-- Task description --
Whenever a picture appears in the data, skip it and write out all other material exactly.

***** Data *****

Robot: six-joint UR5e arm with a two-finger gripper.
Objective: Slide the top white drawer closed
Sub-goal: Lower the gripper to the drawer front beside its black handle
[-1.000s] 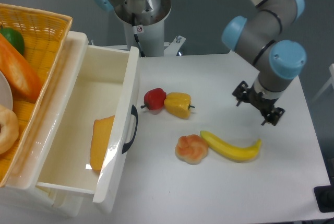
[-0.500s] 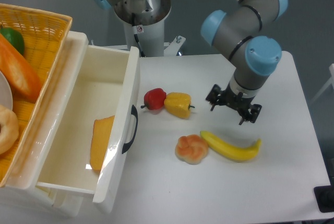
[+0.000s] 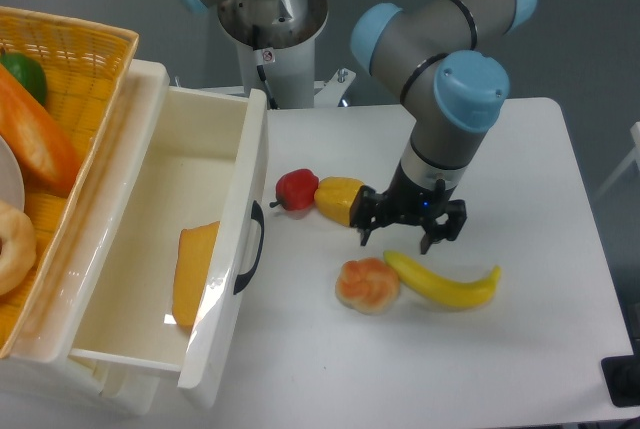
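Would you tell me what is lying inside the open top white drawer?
Inside the top white drawer, one orange wedge lies by the front wall, which hides its lower edge.

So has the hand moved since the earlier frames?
Yes. The hand has travelled left across the table toward the top white drawer, from beyond the banana's right tip to above its left end, beside the yellow pepper.

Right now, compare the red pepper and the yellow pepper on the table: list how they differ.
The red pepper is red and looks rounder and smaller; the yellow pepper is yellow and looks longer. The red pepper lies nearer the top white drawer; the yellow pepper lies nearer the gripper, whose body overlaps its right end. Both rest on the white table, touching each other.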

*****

-- Solution for this task --
Robot: six-joint UR5e arm with a two-finger gripper.
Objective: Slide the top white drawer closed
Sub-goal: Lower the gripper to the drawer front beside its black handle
[-1.000s] 
[-0.500s] 
[+0.000s] 
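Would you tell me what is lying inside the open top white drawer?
Inside the top white drawer, one orange wedge lies by the front wall, which hides its lower edge.

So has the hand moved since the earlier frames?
Yes. The hand has travelled left across the table toward the top white drawer, from beyond the banana's right tip to above its left end, beside the yellow pepper.

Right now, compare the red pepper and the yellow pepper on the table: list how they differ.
The red pepper is red and looks rounder and smaller; the yellow pepper is yellow and looks longer. The red pepper lies nearer the top white drawer; the yellow pepper lies nearer the gripper, whose body overlaps its right end. Both rest on the white table, touching each other.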

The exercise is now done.